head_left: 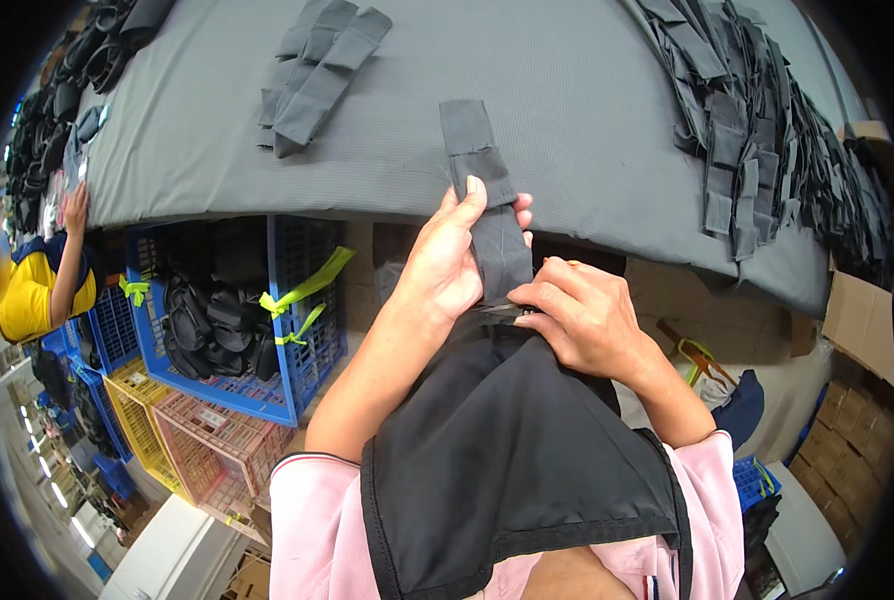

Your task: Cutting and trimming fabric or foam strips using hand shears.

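My left hand is closed around a dark grey fabric strip, thumb across its front. The strip's upper part sticks out over the table edge, and its lower end hangs down by my apron. Fingers of my right hand are pinched together at that lower end. A thin greyish piece shows beside its thumb and index finger, too small to name. On the table, a little pile of similar grey strips lies to the left.
Long heaps of dark strips cover the table's right side. Under its edge stands a blue crate of black items, with pink and yellow crates nearby. Far left, a person in yellow reaches toward black goods. Cardboard boxes stand right.
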Tool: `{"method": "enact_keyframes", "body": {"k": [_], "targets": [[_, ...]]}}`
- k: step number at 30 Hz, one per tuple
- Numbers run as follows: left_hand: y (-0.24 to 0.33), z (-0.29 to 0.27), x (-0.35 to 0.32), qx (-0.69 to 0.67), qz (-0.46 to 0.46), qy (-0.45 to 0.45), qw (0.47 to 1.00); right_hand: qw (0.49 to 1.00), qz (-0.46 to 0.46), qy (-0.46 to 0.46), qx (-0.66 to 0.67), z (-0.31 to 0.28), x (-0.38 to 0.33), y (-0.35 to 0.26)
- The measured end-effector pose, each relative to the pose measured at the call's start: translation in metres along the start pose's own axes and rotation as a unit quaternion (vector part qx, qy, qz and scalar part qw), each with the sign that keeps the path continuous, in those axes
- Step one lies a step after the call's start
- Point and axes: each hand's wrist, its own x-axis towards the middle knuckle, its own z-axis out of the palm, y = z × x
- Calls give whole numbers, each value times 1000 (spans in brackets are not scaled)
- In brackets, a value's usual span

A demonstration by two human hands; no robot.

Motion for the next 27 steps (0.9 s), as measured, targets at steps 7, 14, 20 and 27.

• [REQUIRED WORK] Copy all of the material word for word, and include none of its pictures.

• [WORKED SOLUTION]
head_left: 

Your task: Cutting and trimming fabric or foam strips using hand shears.

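My left hand is closed around a dark grey fabric strip, thumb across its front. The strip's upper part sticks out over the table edge, and its lower end hangs down by my apron. Fingers of my right hand are pinched together at that lower end. A thin greyish piece shows beside its thumb and index finger, too small to name. On the table, a little pile of similar grey strips lies to the left.
Long heaps of dark strips cover the table's right side. Under its edge stands a blue crate of black items, with pink and yellow crates nearby. Far left, a person in yellow reaches toward black goods. Cardboard boxes stand right.
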Tool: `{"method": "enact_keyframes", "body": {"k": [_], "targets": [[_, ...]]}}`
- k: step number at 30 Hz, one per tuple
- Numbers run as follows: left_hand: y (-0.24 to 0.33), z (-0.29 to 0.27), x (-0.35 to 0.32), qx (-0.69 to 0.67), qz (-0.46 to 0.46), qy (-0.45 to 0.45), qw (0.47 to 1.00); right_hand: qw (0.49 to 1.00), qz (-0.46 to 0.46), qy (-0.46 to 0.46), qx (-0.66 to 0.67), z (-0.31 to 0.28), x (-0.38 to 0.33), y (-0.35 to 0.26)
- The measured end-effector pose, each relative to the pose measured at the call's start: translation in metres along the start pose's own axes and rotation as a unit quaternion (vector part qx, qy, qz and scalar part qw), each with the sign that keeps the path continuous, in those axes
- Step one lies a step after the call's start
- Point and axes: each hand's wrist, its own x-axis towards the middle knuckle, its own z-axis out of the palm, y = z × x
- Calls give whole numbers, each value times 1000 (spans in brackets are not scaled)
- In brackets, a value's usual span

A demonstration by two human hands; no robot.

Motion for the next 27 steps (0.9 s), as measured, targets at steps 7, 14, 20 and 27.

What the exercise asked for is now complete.